*EXERCISE REQUIREMENTS*:
Please output exactly the lines of the material from the first through the line containing "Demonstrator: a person", and nothing more.

*DATA FOR THIS EXERCISE*:
╔══
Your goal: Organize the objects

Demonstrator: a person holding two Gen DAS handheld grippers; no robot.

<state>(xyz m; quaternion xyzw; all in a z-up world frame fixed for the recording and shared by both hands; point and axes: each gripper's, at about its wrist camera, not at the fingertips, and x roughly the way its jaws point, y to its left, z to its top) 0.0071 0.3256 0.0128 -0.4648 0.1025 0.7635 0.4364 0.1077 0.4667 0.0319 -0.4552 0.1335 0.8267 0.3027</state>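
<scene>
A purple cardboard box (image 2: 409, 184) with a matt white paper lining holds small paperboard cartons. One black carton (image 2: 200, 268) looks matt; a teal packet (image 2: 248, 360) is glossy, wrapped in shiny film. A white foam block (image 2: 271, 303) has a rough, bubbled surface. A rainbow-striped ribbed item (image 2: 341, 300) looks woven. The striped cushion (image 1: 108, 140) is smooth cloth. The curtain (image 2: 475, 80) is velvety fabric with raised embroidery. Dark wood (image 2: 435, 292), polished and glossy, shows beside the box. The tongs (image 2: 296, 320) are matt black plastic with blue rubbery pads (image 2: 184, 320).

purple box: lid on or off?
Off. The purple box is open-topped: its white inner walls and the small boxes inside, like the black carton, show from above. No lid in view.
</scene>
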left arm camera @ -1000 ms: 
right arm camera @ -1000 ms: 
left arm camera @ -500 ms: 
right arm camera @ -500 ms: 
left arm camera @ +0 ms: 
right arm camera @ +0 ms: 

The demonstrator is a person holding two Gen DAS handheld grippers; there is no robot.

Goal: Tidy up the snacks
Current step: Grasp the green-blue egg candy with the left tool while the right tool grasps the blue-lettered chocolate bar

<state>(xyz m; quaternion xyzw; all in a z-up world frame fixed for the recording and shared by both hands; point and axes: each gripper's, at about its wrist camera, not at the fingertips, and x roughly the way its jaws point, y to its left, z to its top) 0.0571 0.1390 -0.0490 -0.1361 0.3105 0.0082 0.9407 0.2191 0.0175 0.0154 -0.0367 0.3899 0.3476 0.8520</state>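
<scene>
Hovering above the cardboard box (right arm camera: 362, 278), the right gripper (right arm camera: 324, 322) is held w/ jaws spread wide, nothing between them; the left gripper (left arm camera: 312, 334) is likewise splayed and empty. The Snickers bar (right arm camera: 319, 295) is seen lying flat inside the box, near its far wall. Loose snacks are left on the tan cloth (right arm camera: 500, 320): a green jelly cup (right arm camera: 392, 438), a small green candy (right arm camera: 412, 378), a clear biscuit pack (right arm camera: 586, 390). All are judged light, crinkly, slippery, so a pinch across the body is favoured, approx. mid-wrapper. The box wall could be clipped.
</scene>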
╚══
*SOLUTION*:
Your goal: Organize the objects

Demonstrator: a person holding two Gen DAS handheld grippers; no robot.

This exercise has been fully answered.